Work to be completed
Check each line of the data for "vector", and copy the ones that have it.

[Records provided — start]

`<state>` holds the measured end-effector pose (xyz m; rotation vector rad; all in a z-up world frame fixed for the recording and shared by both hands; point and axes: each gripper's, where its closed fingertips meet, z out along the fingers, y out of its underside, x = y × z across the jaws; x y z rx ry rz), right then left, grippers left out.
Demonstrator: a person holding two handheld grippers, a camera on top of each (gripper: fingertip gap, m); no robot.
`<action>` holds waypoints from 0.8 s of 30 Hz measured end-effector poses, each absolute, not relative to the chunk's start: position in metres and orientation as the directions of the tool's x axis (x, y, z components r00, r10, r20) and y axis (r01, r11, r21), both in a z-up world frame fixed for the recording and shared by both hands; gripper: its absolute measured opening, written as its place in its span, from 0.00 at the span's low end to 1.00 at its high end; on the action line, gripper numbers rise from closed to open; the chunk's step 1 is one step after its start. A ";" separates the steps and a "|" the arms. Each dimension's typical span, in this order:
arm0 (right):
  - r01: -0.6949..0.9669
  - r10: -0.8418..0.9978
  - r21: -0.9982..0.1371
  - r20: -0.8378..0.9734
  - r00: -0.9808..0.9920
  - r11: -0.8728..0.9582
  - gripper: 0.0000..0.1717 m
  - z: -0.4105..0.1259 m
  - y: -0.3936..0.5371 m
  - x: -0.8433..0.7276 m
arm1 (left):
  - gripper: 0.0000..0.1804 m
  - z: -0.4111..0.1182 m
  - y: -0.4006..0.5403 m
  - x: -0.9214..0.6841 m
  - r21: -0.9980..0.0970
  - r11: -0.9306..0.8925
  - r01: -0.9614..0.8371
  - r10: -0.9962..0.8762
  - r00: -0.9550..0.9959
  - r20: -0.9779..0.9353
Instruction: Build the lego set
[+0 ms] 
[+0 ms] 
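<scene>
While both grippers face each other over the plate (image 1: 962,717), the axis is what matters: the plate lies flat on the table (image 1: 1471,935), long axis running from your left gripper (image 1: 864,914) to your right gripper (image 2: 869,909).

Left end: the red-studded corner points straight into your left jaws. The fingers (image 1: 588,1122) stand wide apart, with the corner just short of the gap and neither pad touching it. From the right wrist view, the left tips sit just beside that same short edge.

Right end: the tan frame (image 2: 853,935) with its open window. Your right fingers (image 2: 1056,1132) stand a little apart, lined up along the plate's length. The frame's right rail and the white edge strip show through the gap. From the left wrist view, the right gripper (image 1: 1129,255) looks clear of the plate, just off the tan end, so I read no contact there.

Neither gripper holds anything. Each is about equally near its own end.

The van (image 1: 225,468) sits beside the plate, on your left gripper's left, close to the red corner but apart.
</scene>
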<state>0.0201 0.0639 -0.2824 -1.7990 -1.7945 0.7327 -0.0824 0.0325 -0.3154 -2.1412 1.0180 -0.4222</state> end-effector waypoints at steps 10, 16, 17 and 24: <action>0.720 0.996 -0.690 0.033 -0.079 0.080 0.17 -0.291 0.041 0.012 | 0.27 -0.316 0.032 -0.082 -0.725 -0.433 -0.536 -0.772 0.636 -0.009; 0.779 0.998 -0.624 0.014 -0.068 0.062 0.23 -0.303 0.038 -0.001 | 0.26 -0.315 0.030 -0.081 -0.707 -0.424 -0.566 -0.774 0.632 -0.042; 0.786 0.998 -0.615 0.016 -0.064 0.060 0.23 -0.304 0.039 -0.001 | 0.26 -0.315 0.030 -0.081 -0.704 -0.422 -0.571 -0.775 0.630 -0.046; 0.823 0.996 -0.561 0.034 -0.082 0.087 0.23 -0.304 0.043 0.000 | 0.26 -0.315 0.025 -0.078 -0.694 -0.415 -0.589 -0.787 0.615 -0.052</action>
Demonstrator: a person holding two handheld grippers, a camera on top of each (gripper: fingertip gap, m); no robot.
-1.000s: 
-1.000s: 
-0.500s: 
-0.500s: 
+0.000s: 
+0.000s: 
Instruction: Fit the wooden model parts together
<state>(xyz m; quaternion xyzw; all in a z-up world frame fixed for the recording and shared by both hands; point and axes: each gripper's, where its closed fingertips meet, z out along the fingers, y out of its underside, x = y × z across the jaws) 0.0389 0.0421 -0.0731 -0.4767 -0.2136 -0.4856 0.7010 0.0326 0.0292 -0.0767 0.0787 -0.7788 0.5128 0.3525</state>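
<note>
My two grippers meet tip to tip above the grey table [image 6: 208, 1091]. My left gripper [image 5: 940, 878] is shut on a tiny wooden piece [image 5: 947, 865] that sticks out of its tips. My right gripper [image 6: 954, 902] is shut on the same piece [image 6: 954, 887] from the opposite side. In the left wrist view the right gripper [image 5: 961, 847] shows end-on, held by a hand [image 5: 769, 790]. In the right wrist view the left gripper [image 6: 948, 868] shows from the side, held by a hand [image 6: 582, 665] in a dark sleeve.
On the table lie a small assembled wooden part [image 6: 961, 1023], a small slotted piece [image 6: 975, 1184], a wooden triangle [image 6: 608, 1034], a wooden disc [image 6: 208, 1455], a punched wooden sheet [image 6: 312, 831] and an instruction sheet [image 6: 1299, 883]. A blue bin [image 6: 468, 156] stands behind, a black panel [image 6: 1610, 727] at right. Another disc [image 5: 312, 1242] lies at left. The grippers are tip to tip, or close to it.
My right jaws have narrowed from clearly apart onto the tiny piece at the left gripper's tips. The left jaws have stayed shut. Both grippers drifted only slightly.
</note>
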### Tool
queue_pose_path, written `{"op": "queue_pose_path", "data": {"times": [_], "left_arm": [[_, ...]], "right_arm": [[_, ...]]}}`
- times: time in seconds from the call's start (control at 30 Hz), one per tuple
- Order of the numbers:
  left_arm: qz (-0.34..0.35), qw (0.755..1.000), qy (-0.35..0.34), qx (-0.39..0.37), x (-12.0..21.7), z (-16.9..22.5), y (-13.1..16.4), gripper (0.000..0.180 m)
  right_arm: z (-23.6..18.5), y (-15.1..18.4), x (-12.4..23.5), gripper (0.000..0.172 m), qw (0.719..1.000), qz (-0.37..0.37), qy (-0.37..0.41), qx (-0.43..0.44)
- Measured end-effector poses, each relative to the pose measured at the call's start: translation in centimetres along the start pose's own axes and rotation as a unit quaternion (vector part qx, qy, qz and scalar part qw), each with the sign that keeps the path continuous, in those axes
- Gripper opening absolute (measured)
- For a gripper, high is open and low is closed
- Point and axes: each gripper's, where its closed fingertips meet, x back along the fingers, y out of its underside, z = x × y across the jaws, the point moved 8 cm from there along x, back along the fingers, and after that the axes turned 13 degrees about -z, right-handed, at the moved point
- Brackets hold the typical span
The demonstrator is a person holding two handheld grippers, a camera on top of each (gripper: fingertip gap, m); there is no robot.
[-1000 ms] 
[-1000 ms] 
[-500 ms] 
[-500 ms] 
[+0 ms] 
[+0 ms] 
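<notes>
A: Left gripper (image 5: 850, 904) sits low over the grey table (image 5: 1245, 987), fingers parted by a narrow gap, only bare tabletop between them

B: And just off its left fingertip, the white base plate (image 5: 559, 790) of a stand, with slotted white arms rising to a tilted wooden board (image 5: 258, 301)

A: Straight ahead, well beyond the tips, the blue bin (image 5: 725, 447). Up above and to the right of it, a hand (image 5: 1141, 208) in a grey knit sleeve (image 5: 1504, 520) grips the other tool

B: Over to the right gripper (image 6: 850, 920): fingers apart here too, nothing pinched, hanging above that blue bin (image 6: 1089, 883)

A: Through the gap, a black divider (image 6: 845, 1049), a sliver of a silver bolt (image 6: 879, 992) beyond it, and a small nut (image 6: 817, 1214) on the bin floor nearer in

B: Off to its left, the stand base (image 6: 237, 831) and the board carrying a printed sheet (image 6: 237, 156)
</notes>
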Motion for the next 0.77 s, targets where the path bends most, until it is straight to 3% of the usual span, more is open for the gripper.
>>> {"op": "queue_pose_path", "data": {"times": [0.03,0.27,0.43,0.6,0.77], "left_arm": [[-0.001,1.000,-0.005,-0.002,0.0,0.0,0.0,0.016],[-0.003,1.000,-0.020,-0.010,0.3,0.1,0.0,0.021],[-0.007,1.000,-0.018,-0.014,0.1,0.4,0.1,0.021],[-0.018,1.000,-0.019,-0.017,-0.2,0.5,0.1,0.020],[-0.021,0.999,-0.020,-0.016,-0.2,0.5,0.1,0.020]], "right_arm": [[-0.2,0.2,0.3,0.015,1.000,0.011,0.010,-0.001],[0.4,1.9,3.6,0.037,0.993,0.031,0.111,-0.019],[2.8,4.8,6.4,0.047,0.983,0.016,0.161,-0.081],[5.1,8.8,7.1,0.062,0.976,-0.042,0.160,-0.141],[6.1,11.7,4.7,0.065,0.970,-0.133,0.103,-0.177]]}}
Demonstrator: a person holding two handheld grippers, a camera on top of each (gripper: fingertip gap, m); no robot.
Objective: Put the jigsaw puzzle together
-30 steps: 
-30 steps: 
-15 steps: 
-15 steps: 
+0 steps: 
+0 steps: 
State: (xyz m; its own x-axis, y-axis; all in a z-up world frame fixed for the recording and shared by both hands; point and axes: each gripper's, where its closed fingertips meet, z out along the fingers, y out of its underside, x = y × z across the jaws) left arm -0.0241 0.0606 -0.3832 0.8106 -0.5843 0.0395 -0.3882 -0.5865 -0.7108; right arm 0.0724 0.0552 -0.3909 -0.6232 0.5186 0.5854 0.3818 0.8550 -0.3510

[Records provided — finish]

Solution
`<state>` holds the measured end-effector pose (xyz m; rotation vector rad; all in a z-up world frame fixed for the recording and shared by both hands; point and axes: each gripper's, where its closed fingertips meet, z out along the fingers, y out of its underside, x = y × z across the jaws; x y z rx ry rz), right then left, grippers left out.
- Measured end-effector poses, each relative to the pose measured at the call's start: translation in centimetres along the start pose's own axes and rotation as a unit quaternion (vector part qx, qy, qz and scalar part qw), each with the sign that keeps the path continuous, in those axes

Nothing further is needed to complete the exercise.